Salju terus berjatuhan, menyembunyikan semua yang tampak kasat mata di bawah tumpukannya yang tebal dan tak transparan. Memperdingin suasana kota Tokyo di malam hari dengan butiran-butiran salju yang terus berhujanan. Mengotori jalan-jalan, bangunan, gedung, pohon, lampu-lampu di jalan, dan semua hal yang dapat terlihat dengan tumpukan es berwarna putih itu. Membuat bercak bunga kristal pada permukaan jendela datar yang menempel di tiap-tiap bangunan rumah maupun tempat umum.
Kalau saja tidak ada lampu yang menyala di bangunan itu, mungkin saja objek tak kasat mata itu berubah menjadi kasat mata. Kalau saja tidak ada kehangatan terpancar dari pintu masuknya yang kian dibuka dan ditutup, mungkin saja tempat itu menjadi sebuah tempat sepi yang tak berguna. Tapi dengan makanan-makanan hangat seperti sup, spageti, roti bakar panas, dan lain-lain—tempat itu memiliki daya tarik sendiri. Belum lagi minuman-minuman panas yang mampu menghangatkan badan.
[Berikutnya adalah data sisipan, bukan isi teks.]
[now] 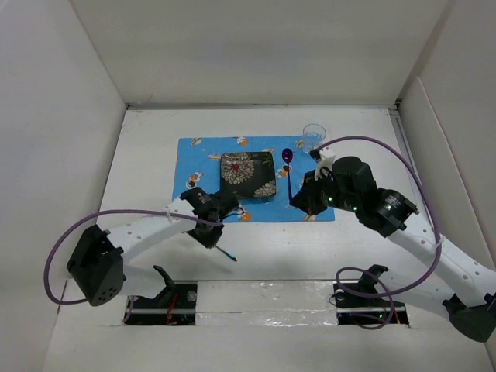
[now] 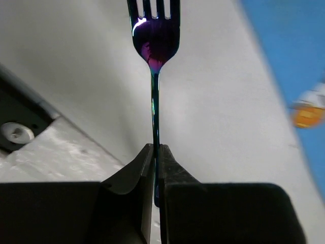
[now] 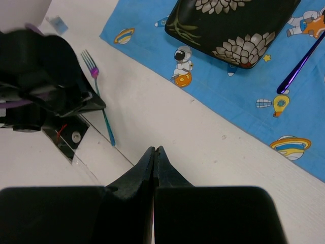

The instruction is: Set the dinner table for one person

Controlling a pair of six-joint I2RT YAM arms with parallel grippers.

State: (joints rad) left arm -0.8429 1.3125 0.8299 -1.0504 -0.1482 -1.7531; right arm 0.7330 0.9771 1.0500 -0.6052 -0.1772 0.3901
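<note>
The white dinner table (image 1: pixel 147 155) carries a blue cartoon-print mat (image 1: pixel 198 159) with a dark floral square plate (image 1: pixel 246 176) on it. A purple spoon (image 1: pixel 287 160) lies on the mat right of the plate, and a clear glass (image 1: pixel 314 136) stands behind it. My left gripper (image 1: pixel 211 232) is shut on an iridescent fork (image 2: pixel 155 46) near the mat's front edge; its handle sits between the jaws (image 2: pixel 156 148). My right gripper (image 1: pixel 299 204) is shut and empty over the table by the mat's front edge (image 3: pixel 154 150). The fork (image 3: pixel 99 96) also shows in the right wrist view.
White panels wall the table on the left, back and right. Two slots with hardware (image 1: pixel 163 298) lie at the near edge beside the arm bases. Purple cables (image 1: pixel 70 240) loop from both arms. The left gripper (image 3: pixel 51 76) fills the left of the right wrist view.
</note>
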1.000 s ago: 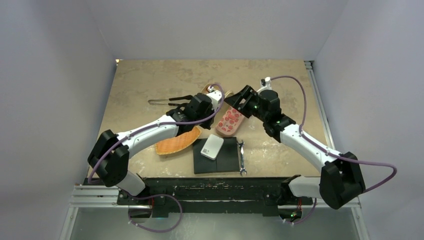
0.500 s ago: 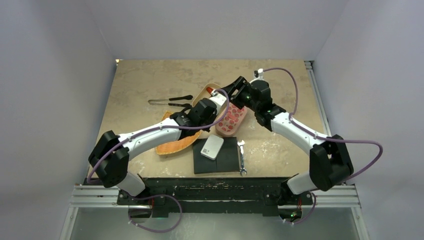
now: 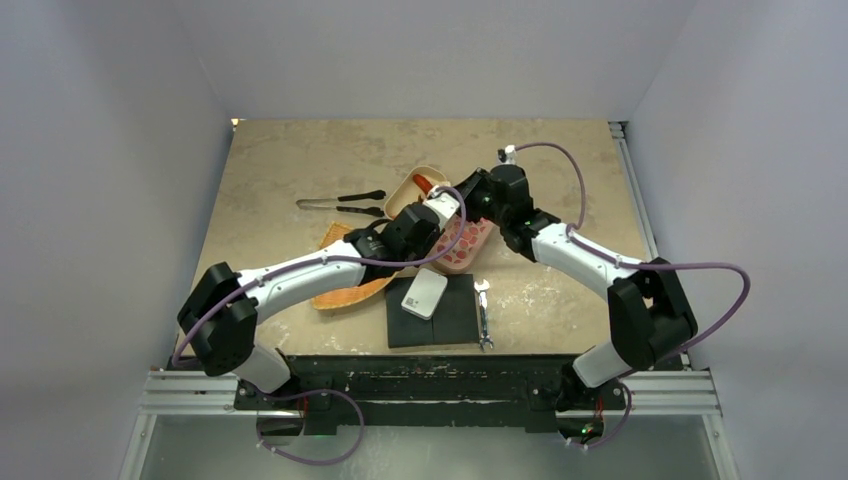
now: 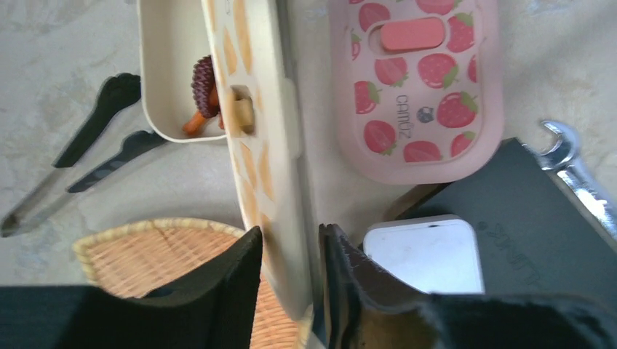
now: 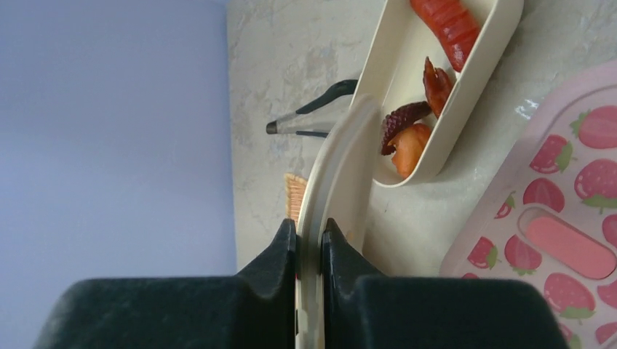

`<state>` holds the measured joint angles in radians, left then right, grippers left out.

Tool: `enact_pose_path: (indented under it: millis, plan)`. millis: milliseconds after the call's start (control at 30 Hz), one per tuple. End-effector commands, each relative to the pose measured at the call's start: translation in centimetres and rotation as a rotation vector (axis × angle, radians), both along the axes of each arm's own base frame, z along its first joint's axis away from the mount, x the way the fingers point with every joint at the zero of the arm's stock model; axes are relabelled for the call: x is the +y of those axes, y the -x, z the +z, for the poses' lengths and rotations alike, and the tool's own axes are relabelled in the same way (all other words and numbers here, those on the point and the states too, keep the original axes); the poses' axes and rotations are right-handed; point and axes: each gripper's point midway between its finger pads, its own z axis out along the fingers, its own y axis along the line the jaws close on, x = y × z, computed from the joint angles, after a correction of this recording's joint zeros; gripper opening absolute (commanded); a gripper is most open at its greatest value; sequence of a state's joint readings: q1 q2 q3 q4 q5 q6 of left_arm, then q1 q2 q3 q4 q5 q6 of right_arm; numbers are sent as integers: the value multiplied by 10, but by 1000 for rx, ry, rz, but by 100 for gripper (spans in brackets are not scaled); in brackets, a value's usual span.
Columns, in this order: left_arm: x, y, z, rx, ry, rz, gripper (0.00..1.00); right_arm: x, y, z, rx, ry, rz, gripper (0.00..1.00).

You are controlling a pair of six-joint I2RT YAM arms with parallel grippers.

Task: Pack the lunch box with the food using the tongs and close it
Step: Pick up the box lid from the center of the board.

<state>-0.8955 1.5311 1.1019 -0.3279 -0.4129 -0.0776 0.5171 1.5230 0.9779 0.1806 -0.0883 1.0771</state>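
The cream lunch box (image 3: 424,184) lies open near the table's middle with the food in it: a red piece (image 5: 447,18), an orange piece (image 5: 407,145) and a dark one (image 4: 204,80). Its cream, orange-patterned lid (image 4: 255,145) stands on edge between both grippers. My right gripper (image 5: 309,225) is shut on the lid's rim (image 5: 342,160). My left gripper (image 4: 291,231) straddles the lid's other end, jaws slightly apart from it. The two grippers meet beside the box, left (image 3: 432,212) and right (image 3: 470,195). The tongs (image 3: 340,204) lie on the table left of the box, untouched.
A pink strawberry-print box (image 3: 468,248) lies just right of the lid. A wicker basket (image 3: 345,290) sits under the left arm. Nearer the front, a black mat (image 3: 455,320) carries a white box (image 3: 425,292), with a silver wrench (image 3: 483,315) at its right edge.
The right gripper swung in from the right and closed on the lid's rim. The left arm carried the lid rightwards toward the box, and its jaws have loosened.
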Motion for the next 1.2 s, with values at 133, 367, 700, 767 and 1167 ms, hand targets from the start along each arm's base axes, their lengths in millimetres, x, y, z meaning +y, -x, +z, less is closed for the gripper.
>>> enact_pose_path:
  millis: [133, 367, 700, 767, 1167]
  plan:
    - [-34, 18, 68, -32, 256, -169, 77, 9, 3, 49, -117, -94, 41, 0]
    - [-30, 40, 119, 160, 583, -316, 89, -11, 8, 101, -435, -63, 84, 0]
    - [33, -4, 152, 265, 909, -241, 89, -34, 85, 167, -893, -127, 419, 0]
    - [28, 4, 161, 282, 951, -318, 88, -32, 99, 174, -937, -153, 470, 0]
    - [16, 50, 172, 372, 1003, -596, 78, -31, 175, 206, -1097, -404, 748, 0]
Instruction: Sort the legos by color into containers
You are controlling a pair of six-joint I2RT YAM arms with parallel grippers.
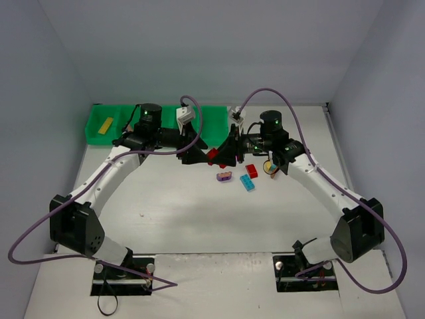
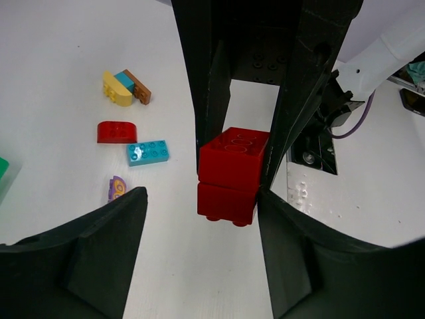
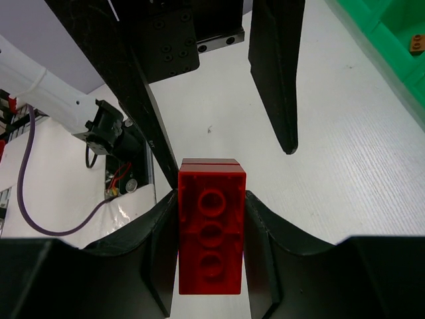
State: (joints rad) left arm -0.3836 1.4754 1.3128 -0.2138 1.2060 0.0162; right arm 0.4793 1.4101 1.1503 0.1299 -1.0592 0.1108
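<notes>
right gripper [image 3: 211, 199] is pinched tight on a red brick stack [image 3: 211, 232], above the table [image 1: 199, 219] between the arms; left gripper [image 2: 201, 198] stands open, a finger each side of the stack; blue brick [image 2: 147, 153] lies loose nearby; green tray [image 1: 93, 131] sits at the far left

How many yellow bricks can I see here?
2. One yellow brick lies in the green tray's left end; a second yellow brick sits on the table against a teal brick. Part of the tray is hidden.
</notes>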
Alangkah nikmatnya menikmati sepotong roti bakar bersama cokelat panas sementara keadaan di luar berkebalikan dengan apa yang dirasakan.
Cafe itu bergaya minimalis, sengaja didesain dengan suasana hangat nan nyaman. Memiliki beberapa jendela dan tanda nama besar yang berada di luarnya. Pintu masuknya yang terbuat dari kayu dibuat dengan kokoh dan terlihat apik. Sedangkan suasana di dalamnya juga sangat mengundang orang-orang yang kedinginan untuk masuk dan menghangatkan diri dengan berbagai makanan dan minuman, ataupun musik-musik indah yang mencairkan suasana.
Chapter 1: Himself
Coffee — Bitter and Sweet?
Disclaimer:
Naruto © Masashi Kishimoto
Coffee — Bitter and Sweet? © Ayano Suzune
"Ia datang lagi." Telinga Sakura menegak ketika ia mendengar salah satu wanita yang bertugas untuk menjaga bar wine membuka bibirnya—membuat kalimat sederhana itu keluar dari mulutnya.
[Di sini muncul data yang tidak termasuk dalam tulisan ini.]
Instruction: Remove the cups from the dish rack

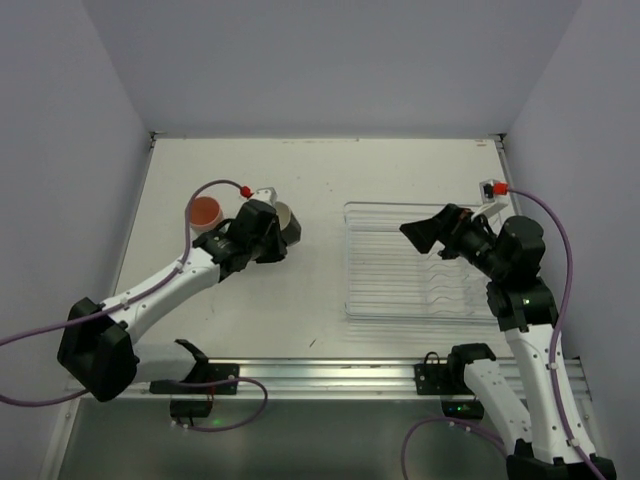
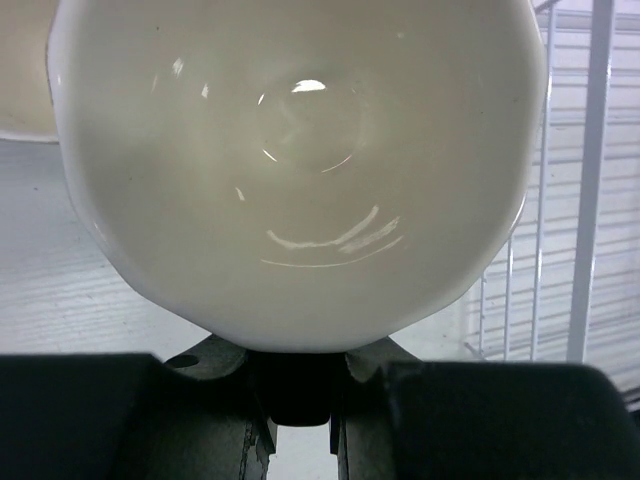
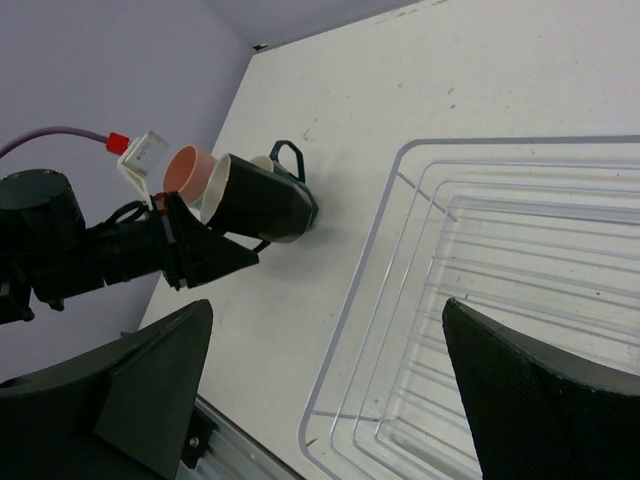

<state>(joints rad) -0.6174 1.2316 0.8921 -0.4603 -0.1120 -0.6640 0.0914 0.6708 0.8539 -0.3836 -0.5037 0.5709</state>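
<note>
My left gripper (image 1: pixel 278 232) is shut on the rim of a black handled mug (image 1: pixel 290 228), which is tipped on its side at the table's left. The mug's white inside (image 2: pixel 300 150) fills the left wrist view, above the fingers (image 2: pixel 420 400). A pink tumbler (image 1: pixel 205 212) (image 3: pixel 188 170) stands just behind it, and a dark teal mug (image 3: pixel 290 158) shows beside the black mug (image 3: pixel 262 205). The see-through dish rack (image 1: pixel 347 262) (image 3: pixel 395 190) lies at the right, and no cup shows in it. My right gripper (image 1: pixel 420 233) (image 3: pixel 328 310) hangs open over its left part.
A metal rail (image 1: pixel 330 375) runs along the near edge, between the arm bases. Pale walls close in the table at the left, back and right. Purple cables (image 1: pixel 560 240) loop off both wrists. The rack's wires (image 2: pixel 560 200) stand right of the held mug.
</note>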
"Tepat pukul sembilan malam, seperti biasanya." Kalimat itu disahut oleh sebuah kalimat lagi. Kali ini keluar dari bibir wanita yang lain.
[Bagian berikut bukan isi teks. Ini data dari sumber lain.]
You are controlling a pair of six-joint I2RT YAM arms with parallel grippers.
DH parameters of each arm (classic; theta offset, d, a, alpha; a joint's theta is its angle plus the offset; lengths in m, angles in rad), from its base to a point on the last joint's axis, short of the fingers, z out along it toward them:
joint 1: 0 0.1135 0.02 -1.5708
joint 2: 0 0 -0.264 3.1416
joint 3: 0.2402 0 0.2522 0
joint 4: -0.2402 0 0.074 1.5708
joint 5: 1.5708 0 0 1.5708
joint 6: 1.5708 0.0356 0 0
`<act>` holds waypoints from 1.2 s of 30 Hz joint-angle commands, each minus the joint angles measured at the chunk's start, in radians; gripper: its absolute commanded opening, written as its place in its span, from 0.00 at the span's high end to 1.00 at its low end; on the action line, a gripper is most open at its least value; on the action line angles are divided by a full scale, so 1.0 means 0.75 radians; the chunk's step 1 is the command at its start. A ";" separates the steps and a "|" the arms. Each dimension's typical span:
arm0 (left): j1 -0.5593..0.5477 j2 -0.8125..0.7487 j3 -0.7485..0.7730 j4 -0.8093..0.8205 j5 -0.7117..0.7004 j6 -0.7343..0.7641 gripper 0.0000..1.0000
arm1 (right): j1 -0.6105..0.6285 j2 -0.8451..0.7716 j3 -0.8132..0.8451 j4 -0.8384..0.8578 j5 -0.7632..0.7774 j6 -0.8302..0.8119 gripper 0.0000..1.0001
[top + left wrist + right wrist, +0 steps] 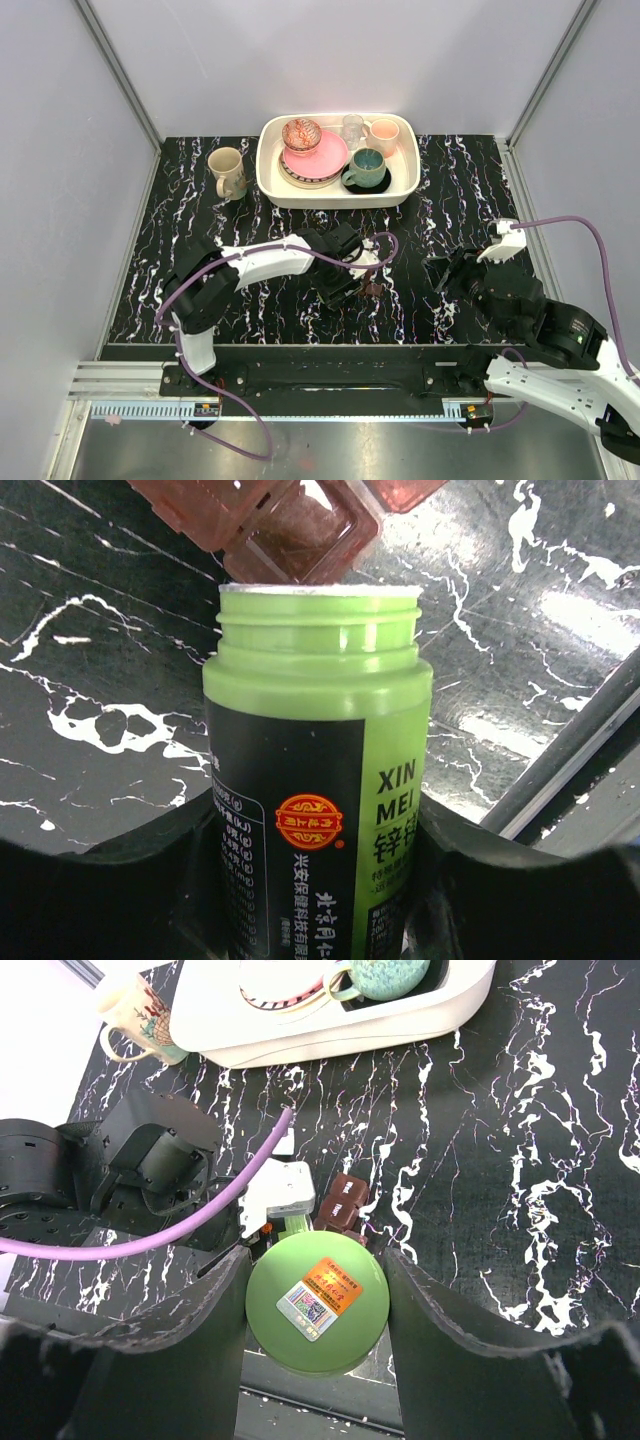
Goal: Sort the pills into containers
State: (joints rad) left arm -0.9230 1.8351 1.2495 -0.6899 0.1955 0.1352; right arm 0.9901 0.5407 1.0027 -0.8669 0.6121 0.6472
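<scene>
My left gripper (345,278) (320,875) is shut on an uncapped green pill bottle (318,740) with a black label. The bottle's open mouth is tipped toward the dark-brown pill case (290,530), whose lids stand open. The case lies at table centre (372,290) and also shows in the right wrist view (343,1200). My right gripper (448,272) (317,1305) is shut on the bottle's round green cap (317,1298), held above the table right of the case. I see no loose pills.
A white tray (268,180) (330,1045) holding a pink plate, a bowl and mugs stands at the back centre. A beige mug (227,172) (135,1015) stands left of it. Grey walls enclose the black marbled table.
</scene>
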 commanded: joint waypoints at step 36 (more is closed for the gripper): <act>-0.009 0.069 0.193 -0.201 -0.097 0.096 1.00 | 0.003 -0.030 -0.022 0.000 0.043 0.049 1.00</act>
State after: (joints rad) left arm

Wanita yang pertama—Ino—mengangguk setuju.
Sakura memutuskan untuk tidak mengikuti arah pembicaraan kedua wanita yang mulai bergosip seperti biasanya. Ia membawa buku menu, berjalan ke arah si Pelanggan setia yang selalu datang pukul sembilan malam. Batinnya mengatakan bahwa sesungguhnya ia tak perlu repot-repot membawa buku menu yang memiliki ukuran sekitar tiga puluh sentimeter dan lima puluh sentimeter. Papan kayu itu tak akan dilihat oleh si Pelanggan.
"Ini buku menu—"
"Saya pesan kopi hitam satu."
Wanita berambut merah jambu benar. Batinnya tidak salah. Lelaki yang kini duduk di meja yang berada di pojok ruangan itu selalu memesan secangkir kopi hitam. Pria itu tidak langsung menyesap kopi hitam seharga berapa ratus yen itu. Hampir semua pelayan wanita di cafe kecil itu pernah melayani—lebih tepatnya menawarkannya gula. Tapi tetap saja, dengan lambaian tangan seolah mengusir dan tatapan menusuk, ia masih saja keras kepala untuk tidak membubuhi minuman penuh kafeinnya dengan serbuk-serbuk gula putih.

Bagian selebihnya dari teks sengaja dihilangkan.